======== Raw data ========

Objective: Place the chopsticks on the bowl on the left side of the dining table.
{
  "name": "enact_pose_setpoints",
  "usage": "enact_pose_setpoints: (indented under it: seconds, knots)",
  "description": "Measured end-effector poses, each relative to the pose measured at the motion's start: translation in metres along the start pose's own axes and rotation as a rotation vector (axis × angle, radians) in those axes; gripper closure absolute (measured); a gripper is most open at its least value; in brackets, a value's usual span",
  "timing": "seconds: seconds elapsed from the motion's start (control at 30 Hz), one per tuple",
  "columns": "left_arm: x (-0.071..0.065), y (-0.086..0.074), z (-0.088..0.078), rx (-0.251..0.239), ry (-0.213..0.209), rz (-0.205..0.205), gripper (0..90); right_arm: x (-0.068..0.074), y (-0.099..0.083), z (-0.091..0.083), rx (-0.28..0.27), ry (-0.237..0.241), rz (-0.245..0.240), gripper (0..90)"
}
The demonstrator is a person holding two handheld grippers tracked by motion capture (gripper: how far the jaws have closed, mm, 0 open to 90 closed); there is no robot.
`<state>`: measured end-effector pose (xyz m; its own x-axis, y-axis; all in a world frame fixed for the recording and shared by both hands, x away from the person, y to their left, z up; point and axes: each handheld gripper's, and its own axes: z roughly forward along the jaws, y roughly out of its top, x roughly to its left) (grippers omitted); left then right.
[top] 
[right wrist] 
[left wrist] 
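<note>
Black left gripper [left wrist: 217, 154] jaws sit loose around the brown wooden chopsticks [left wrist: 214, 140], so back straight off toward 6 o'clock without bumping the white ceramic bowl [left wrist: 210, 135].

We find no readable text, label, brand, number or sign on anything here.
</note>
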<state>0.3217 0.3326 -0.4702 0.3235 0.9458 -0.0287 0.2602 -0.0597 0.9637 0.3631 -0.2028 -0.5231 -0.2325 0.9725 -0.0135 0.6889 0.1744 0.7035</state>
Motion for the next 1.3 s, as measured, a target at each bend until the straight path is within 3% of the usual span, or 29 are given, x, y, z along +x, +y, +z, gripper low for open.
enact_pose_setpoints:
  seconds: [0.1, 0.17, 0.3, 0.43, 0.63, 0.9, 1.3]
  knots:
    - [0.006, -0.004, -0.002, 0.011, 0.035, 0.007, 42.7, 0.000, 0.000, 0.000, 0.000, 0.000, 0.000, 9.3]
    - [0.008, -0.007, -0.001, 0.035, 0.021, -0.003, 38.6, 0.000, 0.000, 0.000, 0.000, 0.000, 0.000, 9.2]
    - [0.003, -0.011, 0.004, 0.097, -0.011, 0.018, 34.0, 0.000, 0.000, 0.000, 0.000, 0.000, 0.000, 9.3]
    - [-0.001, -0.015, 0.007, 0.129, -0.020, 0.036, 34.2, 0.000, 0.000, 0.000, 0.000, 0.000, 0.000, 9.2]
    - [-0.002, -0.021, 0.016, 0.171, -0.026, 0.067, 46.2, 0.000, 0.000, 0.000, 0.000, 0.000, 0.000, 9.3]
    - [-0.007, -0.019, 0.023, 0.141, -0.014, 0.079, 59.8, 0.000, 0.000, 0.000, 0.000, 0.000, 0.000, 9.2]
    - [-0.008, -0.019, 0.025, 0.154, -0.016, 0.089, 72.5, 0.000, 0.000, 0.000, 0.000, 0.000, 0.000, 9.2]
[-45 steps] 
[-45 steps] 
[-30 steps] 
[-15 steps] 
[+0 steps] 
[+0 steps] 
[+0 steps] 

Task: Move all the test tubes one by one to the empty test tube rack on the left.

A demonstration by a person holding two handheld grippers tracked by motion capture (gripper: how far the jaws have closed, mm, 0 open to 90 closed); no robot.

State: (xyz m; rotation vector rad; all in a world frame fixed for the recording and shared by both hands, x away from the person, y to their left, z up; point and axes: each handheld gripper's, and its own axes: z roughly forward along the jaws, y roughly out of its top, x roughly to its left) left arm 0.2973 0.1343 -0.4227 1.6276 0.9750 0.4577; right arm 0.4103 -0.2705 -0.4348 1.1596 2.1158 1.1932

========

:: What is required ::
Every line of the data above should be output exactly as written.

:: Response area ::
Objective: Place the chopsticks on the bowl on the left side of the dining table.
{
  "name": "enact_pose_setpoints",
  "usage": "enact_pose_setpoints: (indented under it: seconds, knots)",
  "description": "Measured end-effector poses, each relative to the pose measured at the motion's start: translation in metres along the start pose's own axes and rotation as a rotation vector (axis × angle, radians) in those axes; gripper closure absolute (measured); a gripper is most open at its least value; in brackets, a value's usual span",
  "timing": "seconds: seconds elapsed from the motion's start (control at 30 Hz), one per tuple",
  "columns": "left_arm: x (-0.071..0.065), y (-0.086..0.074), z (-0.088..0.078), rx (-0.251..0.239), ry (-0.213..0.209), rz (-0.205..0.205), gripper (0..90); right_arm: x (-0.068..0.074), y (-0.099..0.083), z (-0.091..0.083), rx (-0.28..0.27), ry (-0.237..0.241), rz (-0.245..0.240), gripper (0..90)"
}
The demonstrator is a person holding two handheld grippers tracked by motion capture (gripper: how far the jaws have closed, mm, 0 open to 90 closed); there is no robot.
`<state>`: measured end-effector pose (xyz m; its own x-axis, y-axis; all in a world frame fixed for the recording and shared by both hands, x away from the person, y to their left, z up; point and axes: each handheld gripper's, and its own axes: z roughly forward along the jaws, y roughly out of its top, x roughly to its left) (grippers omitted); left then right.
[top] 
[right wrist] 
[left wrist] 
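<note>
Black left gripper [left wrist: 217, 154] jaws sit loose around the brown wooden chopsticks [left wrist: 214, 140], so back straight off toward 6 o'clock without bumping the white ceramic bowl [left wrist: 210, 135].

We find no readable text, label, brand, number or sign on anything here.
</note>
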<state>0.3217 0.3326 -0.4702 0.3235 0.9458 -0.0287 0.2602 -0.0597 0.9637 0.3631 -0.2028 -0.5231 -0.2325 0.9725 -0.0135 0.6889 0.1744 0.7035</state>
Motion for the next 1.3 s, as measured, a target at each bend until the straight path is within 3% of the usual span, or 29 are given, x, y, z along +x, +y, +z, gripper low for open.
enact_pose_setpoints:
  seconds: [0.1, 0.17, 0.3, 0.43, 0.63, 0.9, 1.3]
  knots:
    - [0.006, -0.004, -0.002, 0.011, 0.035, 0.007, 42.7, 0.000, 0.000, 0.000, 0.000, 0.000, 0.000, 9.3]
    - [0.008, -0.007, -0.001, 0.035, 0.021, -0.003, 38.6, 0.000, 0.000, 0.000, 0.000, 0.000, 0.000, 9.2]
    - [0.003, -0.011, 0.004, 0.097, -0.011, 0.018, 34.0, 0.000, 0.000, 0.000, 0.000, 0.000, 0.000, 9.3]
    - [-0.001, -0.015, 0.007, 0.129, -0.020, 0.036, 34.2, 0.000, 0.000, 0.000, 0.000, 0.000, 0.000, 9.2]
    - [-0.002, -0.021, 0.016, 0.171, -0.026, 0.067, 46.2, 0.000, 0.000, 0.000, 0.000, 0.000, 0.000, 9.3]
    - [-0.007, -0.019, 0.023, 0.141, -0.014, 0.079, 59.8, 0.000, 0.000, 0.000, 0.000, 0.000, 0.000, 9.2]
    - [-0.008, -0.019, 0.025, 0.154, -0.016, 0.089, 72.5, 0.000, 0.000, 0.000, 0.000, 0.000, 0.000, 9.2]
[-45 steps] 
[-45 steps] 
[-30 steps] 
[-15 steps] 
[+0 steps] 
[+0 steps] 
[+0 steps] 

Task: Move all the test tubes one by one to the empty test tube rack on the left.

A demonstration by a person holding two handheld grippers tracked by motion capture (gripper: how far the jaws have closed, mm, 0 open to 90 closed); no robot.

State: (xyz m; rotation vector rad; all in a world frame fixed for the recording and shared by both hands, x away from the person, y to their left, z up; point and axes: each handheld gripper's, and its own axes: z roughly forward along the jaws, y roughly out of its top, x roughly to its left) left arm 0.2973 0.1343 -0.4227 1.6276 0.9750 0.4577; right arm 0.4103 -0.2705 -0.4348 1.1596 2.1158 1.1932

Nothing further remains for this exercise.